Predicate Quick Reference: Control Flow Properties
| Predicate | Deterministic? | Streams? | Scopes variables? | Description |
|---|---|---|---|---|
and | — | Yes | No (shared scope) | All constraints must hold |
or | No | Yes | No (shared scope) | Any branch can hold; one row per successful branch |
triple | No | Yes | No | Pattern match on subject-predicate-object |
triple_slice | No | Yes | No | Range-constrained triple with O(log n) access |
triple_slice_rev | No | Yes | No | Range-constrained triple with O(log n) access, reversed |
triple_first | No | Yes | No | Convenience range function, it's a limit(1) of the slice |
triple_last | No | Yes | No | Convenience range function, it's a limit(1) of the reverse slice |
member | No | Yes | No | Generates one binding per list element |
sequence | No | Yes | No | Generates values in a range |
path | No | Yes | No | Graph traversal with regex-like path expressions |
select | — | Yes | Yes — hides non-selected variables | Filter which variables are exposed |
distinct | — | Partial | No | Deduplicates; must track seen values |
not | Yes | — | Yes — inner variables are existential | Succeeds when inner query fails |
opt | — | Yes | Partial — bindings escape on success | Optional match; continues on failure |
group_by | Yes | No (materializes) | Yes — template variables are scoped | Groups results, collects into lists |
collect | Yes | No (materializes) | Yes — sub-query is self-contained | Gathers all template values into a list |
order_by | — | No (materializes) | No | Sorts all solutions |
limit | — | Yes | No | Caps the number of solutions |
eq | Yes | — | No | Unifies two values |
greater / less | Yes | — | No | Strict comparison filter |
Patterns and Anti-Patterns
Pattern: Narrow early, expand late
// Good: isa + triple_slice narrows to a small set, then join
and(
isa("v:doc", "SensorReading"),
triple_slice("v:doc", "timestamp", "v:time",
"2025-01-01T00:00:00Z", "2025-01-02T00:00:00Z"),
triple("v:doc", "temperature", "v:temp")
)Anti-pattern: Collect everything, then filter
// Bad: materializes all readings into memory, then filters client-side
WOQL.collect(
WOQL.var("temp"),
WOQL.var("all_temps")
WOQL.triple(WOQL.var("doc"), "temperature", WOQL.var("temp")),
)
// Then filter all_temps in application codeInstead, filter inside the sub-query:
// Better: only collect what you need
WOQL.collect(
WOQL.var("temp"),
WOQL.var("daily_temps"),
WOQL.and(
WOQL.triple_slice(WOQL.var("doc"), "timestamp", WOQL.var("time"),
"2025-01-01T00:00:00Z", "2025-01-02T00:00:00Z"),
WOQL.triple(WOQL.var("doc"), "temperature", WOQL.var("temp"))
),
)Pattern: Use Member and Collect as inverses
// Generate a list from a query
WOQL.collect(
WOQL.var("city"),
WOQL.var("all_cities"),
WOQL.and(
WOQL.isa(WOQL.var("person"), "Person"),
WOQL.triple(WOQL.var("person"), "city", WOQL.var("city"))
),
)
// Later: iterate over that list
WOQL.member(WOQL.var("city"), WOQL.var("unique_cities"))Pattern: Streaming joins for responsive UIs
When your UI can display results incrementally, prefer streaming query shapes:
// Streams results immediately — first row arrives fast
and(
isa("v:person", "Person"),
triple("v:person", "name", "v:name"),
triple("v:person", "age", "v:age")
)Over materializing shapes:
// Must compute all results before returning any
order_by("v:age", "asc",
and(
isa("v:person", "Person"),
triple("v:person", "name", "v:name"),
triple("v:person", "age", "v:age")
)
)Both return the same data.
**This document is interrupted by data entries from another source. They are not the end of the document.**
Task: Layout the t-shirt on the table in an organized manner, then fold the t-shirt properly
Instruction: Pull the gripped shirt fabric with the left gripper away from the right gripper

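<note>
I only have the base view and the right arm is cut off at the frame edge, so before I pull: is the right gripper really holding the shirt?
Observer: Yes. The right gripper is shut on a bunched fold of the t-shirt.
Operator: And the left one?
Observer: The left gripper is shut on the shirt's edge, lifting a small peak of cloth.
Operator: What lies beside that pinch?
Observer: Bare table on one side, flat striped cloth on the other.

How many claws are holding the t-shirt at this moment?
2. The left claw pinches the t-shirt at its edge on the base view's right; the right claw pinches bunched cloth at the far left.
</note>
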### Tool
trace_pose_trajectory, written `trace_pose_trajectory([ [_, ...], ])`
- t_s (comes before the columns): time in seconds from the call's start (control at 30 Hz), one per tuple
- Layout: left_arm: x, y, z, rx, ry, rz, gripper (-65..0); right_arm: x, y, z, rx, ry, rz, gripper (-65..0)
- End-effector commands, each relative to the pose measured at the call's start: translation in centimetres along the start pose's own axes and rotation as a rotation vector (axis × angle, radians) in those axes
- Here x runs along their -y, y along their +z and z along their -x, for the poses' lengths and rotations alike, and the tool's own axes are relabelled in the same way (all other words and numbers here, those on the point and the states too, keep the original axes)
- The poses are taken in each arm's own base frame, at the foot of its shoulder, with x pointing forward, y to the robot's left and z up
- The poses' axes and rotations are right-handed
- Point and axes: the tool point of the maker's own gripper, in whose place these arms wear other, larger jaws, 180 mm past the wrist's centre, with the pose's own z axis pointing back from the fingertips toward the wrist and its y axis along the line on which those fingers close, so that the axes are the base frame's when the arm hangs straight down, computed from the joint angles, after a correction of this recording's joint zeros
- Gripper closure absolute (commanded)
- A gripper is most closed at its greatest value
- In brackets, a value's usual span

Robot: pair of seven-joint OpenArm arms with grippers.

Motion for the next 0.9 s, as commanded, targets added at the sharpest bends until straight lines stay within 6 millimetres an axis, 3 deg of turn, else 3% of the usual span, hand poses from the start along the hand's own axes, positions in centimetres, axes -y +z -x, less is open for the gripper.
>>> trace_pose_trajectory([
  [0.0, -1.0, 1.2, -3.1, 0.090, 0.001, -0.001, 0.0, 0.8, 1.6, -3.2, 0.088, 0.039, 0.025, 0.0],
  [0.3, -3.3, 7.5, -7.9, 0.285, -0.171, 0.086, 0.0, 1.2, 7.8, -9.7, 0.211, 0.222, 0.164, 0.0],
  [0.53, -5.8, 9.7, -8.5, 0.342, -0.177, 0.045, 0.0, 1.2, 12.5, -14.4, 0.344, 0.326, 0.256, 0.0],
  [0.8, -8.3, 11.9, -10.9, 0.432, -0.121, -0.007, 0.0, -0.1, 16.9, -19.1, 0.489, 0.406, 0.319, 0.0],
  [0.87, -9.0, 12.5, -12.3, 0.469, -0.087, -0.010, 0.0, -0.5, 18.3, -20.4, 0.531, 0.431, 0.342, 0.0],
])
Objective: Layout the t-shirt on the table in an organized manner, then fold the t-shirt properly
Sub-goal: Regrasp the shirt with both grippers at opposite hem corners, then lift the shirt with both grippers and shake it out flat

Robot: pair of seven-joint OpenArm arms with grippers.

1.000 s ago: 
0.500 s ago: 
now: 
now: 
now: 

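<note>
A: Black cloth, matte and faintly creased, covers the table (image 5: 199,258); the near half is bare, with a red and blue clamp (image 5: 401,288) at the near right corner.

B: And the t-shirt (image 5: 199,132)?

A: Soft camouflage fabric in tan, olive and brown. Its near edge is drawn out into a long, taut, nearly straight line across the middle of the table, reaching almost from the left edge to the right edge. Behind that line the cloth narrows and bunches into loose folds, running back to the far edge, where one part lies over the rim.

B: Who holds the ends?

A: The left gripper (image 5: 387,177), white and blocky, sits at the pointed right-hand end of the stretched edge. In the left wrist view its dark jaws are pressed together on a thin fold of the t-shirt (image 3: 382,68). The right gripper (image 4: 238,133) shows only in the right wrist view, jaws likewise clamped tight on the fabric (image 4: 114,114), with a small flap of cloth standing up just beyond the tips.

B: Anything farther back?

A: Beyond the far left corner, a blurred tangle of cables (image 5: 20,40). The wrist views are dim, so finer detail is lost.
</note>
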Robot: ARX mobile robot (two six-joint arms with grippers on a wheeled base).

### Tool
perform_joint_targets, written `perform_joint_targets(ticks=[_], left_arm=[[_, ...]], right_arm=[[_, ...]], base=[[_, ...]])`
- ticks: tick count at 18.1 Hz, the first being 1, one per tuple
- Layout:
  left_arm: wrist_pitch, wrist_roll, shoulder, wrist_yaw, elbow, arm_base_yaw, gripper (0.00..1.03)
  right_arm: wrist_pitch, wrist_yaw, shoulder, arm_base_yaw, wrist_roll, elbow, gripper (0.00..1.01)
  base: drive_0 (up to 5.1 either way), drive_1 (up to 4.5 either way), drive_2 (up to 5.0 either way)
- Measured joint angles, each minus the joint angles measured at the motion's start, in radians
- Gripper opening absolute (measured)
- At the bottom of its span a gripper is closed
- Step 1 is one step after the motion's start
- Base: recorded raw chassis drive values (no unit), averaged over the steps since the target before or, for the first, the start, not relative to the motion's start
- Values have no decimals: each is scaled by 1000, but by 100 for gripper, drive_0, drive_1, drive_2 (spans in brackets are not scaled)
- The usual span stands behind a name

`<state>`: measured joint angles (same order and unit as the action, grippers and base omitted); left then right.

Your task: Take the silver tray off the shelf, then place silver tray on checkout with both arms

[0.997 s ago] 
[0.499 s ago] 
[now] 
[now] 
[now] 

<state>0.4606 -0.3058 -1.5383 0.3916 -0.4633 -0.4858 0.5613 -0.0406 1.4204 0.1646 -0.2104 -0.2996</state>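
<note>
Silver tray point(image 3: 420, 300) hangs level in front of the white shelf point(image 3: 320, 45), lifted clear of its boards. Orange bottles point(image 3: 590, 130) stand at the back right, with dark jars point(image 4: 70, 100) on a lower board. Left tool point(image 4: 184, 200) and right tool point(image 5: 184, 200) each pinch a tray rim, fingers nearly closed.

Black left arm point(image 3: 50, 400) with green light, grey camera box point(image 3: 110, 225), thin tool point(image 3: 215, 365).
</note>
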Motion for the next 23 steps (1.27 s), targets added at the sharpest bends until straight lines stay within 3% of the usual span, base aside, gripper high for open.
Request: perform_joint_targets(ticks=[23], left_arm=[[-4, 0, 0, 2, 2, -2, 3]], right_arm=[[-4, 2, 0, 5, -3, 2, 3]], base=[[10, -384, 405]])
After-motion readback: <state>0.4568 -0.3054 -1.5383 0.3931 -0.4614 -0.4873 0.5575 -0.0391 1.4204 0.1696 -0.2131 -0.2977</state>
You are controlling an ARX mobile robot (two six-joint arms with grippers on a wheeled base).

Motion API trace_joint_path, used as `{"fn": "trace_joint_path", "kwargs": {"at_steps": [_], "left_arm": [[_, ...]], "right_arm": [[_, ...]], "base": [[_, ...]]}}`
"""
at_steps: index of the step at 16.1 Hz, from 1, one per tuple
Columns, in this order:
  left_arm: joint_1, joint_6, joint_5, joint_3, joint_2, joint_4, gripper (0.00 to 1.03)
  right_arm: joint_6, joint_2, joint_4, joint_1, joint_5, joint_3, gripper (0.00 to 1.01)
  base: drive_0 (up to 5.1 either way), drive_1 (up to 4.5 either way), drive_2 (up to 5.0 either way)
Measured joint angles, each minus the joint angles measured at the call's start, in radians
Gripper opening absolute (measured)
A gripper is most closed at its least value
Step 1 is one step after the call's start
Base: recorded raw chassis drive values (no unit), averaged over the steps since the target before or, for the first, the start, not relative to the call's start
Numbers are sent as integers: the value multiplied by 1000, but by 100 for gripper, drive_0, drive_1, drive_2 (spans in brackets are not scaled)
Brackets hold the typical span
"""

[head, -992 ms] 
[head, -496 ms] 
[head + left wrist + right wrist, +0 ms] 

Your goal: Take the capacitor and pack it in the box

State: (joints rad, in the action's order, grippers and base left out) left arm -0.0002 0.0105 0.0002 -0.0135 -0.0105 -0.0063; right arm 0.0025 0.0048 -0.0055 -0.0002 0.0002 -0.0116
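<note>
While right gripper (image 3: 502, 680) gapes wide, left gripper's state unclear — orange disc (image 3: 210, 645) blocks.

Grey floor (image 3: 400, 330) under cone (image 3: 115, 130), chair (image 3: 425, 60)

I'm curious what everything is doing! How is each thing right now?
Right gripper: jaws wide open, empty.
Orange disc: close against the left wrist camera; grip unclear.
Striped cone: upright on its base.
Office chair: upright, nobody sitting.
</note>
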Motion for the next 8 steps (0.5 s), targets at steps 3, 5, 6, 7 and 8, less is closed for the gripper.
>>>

The first starts streaming immediately; the second waits until all results are sorted.
Summary
| Concept | Key takeaway |
|---|---|
| Backtracking | The engine explores all possibilities by going forward on success and backward on failure |
| Choice points | Non-deterministic predicates (triple, member, or, sequence) create branches |
| Variable scope | Variables are global by default; select, group_by, Collect, and not create scoped boundaries |
| Streaming vs. materializing | triple, member, and stream; group_by, Collect, order_by materialize |
| Performance | Use triple_slice for ranges, bind variables early, filter inside sub-queries |
| Member/Collect symmetry | Member unpacks lists into bindings; Collect packs bindings into lists |
Understanding these mechanics lets you write WOQL queries that are not just correct, but efficient — queries that leverage the engine's strengths rather than fighting against them.